While global stock market indices have been falling, India’s NSE Metal Index has outperformed the market. The Metals Index has given a positive 3 per cent return in the last month even as the Nifty declined 4.6 per cent. This performance is also somewhat at odds with global commodity trends because India’s domestic demand for steel has kept the price buoyant at a moment when China’s weakness has pushed down international prices.
Amid geopolitical confusion over US tariff policy, there could be a great deal of volatility. However, some analysts are fairly optimistic about both non-ferrous and ferrous metals. Apart from US tariff policy uncertainty, China has pushed out several rounds of stimulus, and if these are successful in driving growth, global commodity dynamics could change.
Any significant pickup in Chinese activity will have a big positive impact on metal prices. If domestic Chinese demand picks up, the flood of cheap exports will cease, and all industrial metals are likely to see prices firming up. The US tariff scenario is still very fluid. If US President Donald Trump goes ahead with tariffs, it will lead to supply chain disruptions, but price movements would be volatile and unpredictable.
Copper prices could rise over FY26 due to US tariffs on Chinese metal, China’s re-imposition of export taxes on copper exports, stable demand generated by investments in renewable power transition, and rising electric vehicle (EV) penetration. However, weak global economic activity may lead to surplus supply. India will remain a net copper importer, but the volume of imports may decline. Hindustan Copper has not done well in the recent past, with share prices down 10.3 per cent in a month. Zinc prices could also moderate, given a high price base in FY25 and the likelihood of higher supply in FY26. Hindustan Zinc is down 2.9 per cent in a month.
Aluminium may be range-bound but on the higher side of FY25 prices due to tight supply and steady demand from renewable energy (RE) transition and EV penetration, as well as from industries such as packaging, construction and electrical appliances. Hindalco’s domestic aluminium business is doing well, and global aluminium prices are holding up, while Novelis may see improvements in margin. Hindalco is up 14.5 per cent in a month, reflecting the positive outlook.
In February 2025, domestic iron ore prices remained flat, while international ore prices decreased month-on-month (M-o-M). Aluminium, copper, and zinc all gained M-o-M in February over January. On the domestic front, an anticipated safeguard duty could provide further price support for steel. The proposed US tariff of 25 per cent on steel imports may lead to supply chain disruptions, but lower coking coal prices could help margins.

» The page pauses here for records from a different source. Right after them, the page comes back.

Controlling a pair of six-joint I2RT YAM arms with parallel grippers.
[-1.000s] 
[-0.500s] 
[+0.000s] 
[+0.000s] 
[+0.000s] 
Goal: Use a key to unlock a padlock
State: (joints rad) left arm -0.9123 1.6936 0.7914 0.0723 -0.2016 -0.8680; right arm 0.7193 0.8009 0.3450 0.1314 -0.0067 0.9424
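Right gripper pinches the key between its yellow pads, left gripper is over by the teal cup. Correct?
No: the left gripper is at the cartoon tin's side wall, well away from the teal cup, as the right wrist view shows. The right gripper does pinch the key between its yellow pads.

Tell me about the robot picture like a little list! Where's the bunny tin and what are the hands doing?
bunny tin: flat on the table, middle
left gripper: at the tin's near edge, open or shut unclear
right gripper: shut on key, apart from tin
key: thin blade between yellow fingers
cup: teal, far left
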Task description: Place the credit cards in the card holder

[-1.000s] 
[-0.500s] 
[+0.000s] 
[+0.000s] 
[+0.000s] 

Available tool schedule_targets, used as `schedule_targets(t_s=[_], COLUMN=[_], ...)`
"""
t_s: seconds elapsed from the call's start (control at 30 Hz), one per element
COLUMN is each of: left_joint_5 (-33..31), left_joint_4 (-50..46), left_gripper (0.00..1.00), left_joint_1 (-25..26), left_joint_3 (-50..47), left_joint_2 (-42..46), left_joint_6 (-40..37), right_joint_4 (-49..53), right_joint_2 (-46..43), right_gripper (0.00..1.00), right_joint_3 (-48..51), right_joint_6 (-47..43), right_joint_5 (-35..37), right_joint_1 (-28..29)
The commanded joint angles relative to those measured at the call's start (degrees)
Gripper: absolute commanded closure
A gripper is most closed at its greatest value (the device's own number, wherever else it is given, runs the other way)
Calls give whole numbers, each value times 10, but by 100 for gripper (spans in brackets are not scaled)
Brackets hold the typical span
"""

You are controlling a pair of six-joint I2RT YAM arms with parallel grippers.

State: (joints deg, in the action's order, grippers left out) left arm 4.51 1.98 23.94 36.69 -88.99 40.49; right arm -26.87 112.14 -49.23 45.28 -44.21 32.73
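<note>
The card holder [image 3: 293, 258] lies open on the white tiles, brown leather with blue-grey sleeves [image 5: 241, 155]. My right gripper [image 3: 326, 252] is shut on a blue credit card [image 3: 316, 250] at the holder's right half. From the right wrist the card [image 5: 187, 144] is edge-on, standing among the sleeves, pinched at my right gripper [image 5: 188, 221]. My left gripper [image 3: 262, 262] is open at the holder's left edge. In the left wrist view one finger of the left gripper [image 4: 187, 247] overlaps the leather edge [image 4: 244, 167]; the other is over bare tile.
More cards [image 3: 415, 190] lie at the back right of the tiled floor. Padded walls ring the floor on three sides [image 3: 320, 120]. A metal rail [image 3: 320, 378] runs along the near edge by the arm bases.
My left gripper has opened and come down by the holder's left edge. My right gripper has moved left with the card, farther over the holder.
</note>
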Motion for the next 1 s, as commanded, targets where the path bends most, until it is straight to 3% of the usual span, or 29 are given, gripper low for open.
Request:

India’s domestic hot rolled coil (HRC) (flat) steel prices fell 15 per cent from June to December but have since improved through January and February and are now at a small premium to imports from China. Safeguard duties could lift prices further. This has potentially positive implications for Tata Steel and Jindal Steel, among others. Steel stocks have done well with Tata Steel up 9 per cent in the last month, Jindal Steel jumped 7 per cent, and JSW Steel gained 3.9 per cent.
The steel industry could ride out an adverse global scenario based on the following positive factors. Raw material spreads have stabilised, and imports are dipping and may become more expensive if a safeguard duty is imposed, as is widely expected. Analysts believe that operating profit/tonne has a significant upside from here, with domestic consumption likely to climb as government expenditure on infrastructure recovers through FY26.